Work required: Among the records that follow, find the line with "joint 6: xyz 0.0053" and the line with "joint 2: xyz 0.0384". Set down those lines and all lines between them exactly, without adding anything.

(Source data)

....................

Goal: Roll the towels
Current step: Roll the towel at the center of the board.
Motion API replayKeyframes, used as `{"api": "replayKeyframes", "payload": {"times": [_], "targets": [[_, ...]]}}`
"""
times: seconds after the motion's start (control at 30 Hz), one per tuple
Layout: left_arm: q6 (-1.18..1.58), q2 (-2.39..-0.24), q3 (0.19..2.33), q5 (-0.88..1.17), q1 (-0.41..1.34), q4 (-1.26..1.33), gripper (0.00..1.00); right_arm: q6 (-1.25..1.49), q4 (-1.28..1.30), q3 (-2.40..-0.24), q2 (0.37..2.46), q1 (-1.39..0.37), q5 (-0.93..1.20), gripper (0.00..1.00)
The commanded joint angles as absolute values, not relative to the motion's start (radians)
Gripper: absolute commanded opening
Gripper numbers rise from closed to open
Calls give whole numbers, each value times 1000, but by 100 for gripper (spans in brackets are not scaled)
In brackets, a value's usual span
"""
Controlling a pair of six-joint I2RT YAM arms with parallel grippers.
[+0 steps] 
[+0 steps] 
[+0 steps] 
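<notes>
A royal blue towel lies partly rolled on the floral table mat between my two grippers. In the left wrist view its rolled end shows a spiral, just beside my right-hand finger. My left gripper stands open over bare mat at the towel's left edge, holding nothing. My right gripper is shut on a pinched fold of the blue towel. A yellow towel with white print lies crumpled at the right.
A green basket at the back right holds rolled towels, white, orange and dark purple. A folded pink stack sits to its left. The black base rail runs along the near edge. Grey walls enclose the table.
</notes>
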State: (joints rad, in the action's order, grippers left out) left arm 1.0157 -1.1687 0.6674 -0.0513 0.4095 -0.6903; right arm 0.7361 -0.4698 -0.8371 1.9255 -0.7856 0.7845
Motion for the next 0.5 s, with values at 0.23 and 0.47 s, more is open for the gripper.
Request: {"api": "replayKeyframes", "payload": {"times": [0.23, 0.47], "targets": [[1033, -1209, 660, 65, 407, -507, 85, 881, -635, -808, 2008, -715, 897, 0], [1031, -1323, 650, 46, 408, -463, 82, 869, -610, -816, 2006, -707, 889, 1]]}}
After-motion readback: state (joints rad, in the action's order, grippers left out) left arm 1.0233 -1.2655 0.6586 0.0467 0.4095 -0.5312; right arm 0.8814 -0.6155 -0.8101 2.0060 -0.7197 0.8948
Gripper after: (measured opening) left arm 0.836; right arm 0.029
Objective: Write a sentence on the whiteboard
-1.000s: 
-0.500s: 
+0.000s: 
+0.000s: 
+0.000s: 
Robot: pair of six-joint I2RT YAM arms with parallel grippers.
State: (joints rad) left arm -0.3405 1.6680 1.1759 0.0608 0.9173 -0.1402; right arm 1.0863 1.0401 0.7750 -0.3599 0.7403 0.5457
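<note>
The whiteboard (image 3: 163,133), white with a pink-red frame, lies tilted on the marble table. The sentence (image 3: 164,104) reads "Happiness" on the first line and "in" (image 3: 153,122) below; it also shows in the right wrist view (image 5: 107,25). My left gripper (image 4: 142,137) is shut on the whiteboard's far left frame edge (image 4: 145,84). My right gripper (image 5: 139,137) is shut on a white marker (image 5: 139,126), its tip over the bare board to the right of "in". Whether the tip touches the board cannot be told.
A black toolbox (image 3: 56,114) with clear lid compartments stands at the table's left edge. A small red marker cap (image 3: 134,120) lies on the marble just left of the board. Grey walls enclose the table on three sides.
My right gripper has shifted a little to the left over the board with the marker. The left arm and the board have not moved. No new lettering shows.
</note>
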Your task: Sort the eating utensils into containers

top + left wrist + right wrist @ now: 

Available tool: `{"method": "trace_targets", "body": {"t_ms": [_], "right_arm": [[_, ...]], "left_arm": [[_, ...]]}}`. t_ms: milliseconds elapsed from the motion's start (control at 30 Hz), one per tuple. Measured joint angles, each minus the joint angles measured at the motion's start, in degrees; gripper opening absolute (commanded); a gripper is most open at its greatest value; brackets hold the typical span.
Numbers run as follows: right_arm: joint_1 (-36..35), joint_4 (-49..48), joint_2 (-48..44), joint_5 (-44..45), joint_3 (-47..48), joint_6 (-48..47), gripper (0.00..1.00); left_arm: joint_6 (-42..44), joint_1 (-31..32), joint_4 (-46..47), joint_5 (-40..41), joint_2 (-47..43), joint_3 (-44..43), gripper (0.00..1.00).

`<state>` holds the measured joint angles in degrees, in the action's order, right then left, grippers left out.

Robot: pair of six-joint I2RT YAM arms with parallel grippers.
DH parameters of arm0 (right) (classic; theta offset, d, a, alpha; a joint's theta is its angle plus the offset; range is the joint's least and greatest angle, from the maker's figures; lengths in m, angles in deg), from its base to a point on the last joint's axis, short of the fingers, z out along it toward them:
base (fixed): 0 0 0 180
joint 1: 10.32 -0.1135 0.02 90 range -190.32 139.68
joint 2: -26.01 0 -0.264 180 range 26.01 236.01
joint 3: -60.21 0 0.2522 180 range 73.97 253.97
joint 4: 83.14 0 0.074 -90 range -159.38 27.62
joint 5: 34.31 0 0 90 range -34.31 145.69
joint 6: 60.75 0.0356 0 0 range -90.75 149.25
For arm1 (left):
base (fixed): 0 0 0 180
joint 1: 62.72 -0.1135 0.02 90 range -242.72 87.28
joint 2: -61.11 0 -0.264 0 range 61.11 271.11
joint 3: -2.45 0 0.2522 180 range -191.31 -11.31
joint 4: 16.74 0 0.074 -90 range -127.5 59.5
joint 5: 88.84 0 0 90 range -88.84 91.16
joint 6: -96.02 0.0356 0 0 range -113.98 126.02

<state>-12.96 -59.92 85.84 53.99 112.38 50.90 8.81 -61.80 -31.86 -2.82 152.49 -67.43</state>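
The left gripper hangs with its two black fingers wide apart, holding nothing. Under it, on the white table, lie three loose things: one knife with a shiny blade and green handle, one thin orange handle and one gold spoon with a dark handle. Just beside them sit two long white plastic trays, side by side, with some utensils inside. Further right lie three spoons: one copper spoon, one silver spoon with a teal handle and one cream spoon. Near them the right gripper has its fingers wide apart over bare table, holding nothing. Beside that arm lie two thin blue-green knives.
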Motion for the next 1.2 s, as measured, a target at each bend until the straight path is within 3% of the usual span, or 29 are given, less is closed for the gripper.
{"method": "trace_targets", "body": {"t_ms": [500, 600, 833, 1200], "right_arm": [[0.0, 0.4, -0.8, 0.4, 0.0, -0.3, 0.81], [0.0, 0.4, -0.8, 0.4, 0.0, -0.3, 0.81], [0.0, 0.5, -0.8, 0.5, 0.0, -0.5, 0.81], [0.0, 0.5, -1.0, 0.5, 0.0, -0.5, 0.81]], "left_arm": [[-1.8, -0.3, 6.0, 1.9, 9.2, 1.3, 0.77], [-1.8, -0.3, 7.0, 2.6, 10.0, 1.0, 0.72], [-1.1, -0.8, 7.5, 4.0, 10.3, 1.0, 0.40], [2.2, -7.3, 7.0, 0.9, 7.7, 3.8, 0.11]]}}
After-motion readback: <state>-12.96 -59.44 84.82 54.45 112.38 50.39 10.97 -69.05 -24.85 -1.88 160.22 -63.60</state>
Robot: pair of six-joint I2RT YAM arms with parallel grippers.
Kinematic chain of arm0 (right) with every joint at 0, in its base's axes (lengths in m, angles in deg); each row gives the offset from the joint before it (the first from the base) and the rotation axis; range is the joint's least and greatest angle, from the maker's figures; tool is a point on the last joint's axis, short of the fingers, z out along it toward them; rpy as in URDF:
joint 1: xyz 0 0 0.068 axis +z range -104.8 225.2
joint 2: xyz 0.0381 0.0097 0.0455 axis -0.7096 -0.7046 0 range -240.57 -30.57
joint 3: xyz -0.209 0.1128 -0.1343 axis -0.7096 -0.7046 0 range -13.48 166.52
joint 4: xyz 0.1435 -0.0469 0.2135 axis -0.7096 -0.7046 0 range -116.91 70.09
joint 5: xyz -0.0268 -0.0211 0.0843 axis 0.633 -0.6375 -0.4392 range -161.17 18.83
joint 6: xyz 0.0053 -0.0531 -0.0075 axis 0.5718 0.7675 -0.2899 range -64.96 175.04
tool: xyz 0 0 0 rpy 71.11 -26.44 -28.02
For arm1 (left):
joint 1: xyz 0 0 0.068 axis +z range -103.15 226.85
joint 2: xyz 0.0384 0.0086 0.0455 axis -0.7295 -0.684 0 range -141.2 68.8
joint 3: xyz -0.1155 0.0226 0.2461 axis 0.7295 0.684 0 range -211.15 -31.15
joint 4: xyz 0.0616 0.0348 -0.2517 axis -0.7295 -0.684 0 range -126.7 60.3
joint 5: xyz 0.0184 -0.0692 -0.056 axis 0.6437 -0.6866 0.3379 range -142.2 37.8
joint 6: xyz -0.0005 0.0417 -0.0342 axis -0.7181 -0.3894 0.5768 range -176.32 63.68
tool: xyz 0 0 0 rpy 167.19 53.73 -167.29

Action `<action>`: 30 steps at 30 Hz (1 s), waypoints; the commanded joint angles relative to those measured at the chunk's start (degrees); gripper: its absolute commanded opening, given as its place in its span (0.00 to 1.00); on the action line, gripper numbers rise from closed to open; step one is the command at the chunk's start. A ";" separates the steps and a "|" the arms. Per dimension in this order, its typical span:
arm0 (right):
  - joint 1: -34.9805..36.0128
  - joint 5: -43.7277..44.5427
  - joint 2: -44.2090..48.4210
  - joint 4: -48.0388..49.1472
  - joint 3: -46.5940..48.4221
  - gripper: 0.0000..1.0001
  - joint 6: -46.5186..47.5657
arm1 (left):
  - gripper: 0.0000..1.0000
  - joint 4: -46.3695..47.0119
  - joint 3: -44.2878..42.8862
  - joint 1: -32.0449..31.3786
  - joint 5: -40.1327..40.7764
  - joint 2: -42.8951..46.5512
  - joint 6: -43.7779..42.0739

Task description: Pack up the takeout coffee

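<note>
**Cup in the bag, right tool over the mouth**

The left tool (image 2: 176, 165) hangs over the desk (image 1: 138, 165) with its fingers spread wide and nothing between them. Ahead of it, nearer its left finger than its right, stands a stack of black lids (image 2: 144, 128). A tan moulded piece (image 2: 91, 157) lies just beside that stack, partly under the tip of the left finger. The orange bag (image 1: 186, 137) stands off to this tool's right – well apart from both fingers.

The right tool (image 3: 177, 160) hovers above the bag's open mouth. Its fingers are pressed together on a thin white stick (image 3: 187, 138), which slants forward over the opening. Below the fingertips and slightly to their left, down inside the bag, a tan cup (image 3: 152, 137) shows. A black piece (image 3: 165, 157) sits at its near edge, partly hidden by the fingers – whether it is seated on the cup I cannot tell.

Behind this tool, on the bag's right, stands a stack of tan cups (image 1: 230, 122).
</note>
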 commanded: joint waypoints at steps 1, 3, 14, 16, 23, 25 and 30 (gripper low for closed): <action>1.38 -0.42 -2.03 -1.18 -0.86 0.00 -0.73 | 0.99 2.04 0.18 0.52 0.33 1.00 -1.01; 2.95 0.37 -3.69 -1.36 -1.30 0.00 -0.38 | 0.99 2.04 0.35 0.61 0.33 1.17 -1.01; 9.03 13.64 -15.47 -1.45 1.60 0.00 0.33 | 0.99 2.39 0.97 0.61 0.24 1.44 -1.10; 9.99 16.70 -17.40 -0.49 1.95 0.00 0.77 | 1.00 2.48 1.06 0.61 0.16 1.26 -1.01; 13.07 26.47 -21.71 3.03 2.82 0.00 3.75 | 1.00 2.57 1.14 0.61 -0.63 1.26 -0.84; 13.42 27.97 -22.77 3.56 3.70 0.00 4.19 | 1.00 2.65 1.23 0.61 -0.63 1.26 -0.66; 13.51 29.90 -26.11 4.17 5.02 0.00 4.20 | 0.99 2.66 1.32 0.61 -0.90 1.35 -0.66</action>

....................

Written solution:
joint 6: xyz 0.0053 -0.0531 -0.0075 axis 0.5718 0.7675 -0.2899 range -64.96 175.04
tool: xyz 0 0 0 rpy 71.11 -26.44 -28.02
For arm1 (left):
joint 1: xyz 0 0 0.068 axis +z range -103.15 226.85
joint 2: xyz 0.0384 0.0086 0.0455 axis -0.7295 -0.684 0 range -141.2 68.8

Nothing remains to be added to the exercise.